_WHAT IS BEING ASKED_
Tally the lines in the records underneath that contain the string "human", and state the figure by itself.

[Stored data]
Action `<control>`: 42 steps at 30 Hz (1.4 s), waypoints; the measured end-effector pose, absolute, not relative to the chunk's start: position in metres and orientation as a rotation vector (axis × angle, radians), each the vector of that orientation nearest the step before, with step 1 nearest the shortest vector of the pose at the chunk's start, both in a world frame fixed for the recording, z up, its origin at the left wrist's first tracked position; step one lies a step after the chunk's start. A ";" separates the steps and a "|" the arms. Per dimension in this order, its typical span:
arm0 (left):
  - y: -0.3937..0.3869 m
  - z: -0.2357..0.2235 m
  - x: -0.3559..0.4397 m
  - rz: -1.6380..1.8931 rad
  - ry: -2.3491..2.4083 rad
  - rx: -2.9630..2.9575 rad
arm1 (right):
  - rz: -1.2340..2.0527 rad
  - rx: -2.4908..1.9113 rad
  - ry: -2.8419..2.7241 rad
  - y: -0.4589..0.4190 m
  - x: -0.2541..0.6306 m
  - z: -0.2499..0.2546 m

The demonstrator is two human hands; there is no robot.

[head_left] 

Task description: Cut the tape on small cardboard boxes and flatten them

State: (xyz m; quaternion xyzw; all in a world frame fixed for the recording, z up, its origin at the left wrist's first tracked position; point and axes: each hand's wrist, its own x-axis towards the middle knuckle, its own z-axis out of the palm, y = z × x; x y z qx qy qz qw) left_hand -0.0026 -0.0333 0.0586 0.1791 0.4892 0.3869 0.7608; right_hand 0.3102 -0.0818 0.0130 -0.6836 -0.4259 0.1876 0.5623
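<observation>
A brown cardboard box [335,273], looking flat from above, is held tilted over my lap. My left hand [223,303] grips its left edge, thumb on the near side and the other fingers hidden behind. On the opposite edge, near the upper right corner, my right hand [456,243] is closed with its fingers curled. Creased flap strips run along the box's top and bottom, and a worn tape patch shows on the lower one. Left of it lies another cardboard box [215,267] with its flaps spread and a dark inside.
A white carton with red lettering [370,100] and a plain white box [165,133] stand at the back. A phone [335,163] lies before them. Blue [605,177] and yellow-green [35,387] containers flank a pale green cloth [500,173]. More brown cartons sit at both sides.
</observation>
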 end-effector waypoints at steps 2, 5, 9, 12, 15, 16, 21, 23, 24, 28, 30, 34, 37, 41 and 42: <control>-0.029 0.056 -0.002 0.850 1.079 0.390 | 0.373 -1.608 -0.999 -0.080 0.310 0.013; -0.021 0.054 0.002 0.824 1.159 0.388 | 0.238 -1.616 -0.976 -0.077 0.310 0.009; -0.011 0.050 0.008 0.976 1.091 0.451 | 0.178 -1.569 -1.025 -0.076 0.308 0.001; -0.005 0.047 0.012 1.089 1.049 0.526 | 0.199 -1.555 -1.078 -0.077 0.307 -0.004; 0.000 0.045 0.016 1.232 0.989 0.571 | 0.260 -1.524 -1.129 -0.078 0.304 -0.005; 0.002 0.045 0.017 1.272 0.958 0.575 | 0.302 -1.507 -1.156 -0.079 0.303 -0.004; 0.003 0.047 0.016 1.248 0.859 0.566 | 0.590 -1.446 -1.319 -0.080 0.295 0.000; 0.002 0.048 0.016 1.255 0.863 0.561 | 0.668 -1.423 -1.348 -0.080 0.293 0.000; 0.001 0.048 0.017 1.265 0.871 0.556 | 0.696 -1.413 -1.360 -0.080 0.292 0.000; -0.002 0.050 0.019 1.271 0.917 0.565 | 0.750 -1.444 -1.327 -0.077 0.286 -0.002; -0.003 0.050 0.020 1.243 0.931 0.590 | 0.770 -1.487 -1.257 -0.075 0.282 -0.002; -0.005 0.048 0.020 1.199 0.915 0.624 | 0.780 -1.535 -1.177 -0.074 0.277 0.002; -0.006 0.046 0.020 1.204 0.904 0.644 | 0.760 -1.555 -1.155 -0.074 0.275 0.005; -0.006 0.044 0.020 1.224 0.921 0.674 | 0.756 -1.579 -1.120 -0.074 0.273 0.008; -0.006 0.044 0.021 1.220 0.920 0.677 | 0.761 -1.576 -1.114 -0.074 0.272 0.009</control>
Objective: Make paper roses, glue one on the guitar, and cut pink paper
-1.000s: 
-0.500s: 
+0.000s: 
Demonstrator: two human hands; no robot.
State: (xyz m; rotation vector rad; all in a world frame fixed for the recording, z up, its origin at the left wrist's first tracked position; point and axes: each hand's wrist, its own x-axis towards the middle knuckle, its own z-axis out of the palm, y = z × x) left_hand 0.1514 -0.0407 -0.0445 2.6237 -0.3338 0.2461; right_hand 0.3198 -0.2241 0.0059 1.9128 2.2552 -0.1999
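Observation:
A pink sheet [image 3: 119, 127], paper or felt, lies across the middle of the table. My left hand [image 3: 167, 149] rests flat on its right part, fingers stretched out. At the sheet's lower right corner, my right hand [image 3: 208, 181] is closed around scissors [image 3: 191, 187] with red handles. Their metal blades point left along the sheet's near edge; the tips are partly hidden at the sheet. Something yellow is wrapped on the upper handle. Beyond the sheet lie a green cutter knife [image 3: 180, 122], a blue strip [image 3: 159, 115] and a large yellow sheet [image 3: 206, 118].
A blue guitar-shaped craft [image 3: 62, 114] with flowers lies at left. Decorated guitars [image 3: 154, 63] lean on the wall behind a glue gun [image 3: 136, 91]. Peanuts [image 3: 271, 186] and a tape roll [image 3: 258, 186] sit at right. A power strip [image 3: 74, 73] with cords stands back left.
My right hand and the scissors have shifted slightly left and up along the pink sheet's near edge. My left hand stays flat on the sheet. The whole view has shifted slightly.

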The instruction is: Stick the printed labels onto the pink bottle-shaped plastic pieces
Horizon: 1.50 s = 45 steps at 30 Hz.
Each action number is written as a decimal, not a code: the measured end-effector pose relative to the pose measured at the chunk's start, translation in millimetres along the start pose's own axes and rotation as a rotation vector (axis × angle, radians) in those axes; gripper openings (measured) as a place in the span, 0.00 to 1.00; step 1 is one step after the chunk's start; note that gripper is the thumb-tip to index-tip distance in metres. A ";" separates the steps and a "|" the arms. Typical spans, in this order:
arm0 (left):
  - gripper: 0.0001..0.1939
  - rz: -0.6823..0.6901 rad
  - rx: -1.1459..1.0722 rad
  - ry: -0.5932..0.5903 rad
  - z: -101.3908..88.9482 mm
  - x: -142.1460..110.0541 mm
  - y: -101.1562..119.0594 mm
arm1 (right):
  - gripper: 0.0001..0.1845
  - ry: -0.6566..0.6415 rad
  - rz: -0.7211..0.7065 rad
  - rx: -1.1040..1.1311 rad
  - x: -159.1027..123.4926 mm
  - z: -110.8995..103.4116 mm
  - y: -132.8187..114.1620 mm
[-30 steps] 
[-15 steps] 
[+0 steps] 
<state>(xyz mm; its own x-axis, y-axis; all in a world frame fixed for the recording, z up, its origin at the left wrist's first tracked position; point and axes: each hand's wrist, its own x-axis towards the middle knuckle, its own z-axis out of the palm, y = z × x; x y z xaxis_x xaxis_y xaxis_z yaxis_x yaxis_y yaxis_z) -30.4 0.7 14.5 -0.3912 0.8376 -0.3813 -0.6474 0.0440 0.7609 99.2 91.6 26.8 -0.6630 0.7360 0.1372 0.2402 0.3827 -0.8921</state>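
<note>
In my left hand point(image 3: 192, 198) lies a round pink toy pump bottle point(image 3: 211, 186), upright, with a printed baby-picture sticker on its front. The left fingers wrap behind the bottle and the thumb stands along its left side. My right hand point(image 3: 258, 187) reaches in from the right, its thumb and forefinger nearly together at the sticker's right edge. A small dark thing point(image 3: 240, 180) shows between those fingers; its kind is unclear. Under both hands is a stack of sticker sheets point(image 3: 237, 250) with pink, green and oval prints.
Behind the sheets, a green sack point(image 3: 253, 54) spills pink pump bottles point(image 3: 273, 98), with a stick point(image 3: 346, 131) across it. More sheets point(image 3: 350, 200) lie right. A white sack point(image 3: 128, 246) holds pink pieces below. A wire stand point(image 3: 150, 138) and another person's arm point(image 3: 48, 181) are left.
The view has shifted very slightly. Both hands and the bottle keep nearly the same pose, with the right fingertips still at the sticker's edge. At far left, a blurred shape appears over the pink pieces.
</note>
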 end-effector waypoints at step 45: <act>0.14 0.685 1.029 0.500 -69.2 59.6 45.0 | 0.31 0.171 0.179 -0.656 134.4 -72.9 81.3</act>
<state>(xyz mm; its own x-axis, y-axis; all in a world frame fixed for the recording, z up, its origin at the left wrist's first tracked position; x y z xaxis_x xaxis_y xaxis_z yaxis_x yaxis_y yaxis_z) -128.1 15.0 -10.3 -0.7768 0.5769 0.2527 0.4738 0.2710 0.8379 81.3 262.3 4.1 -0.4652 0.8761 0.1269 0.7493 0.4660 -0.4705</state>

_SOLUTION TO THIS EXERCISE_
2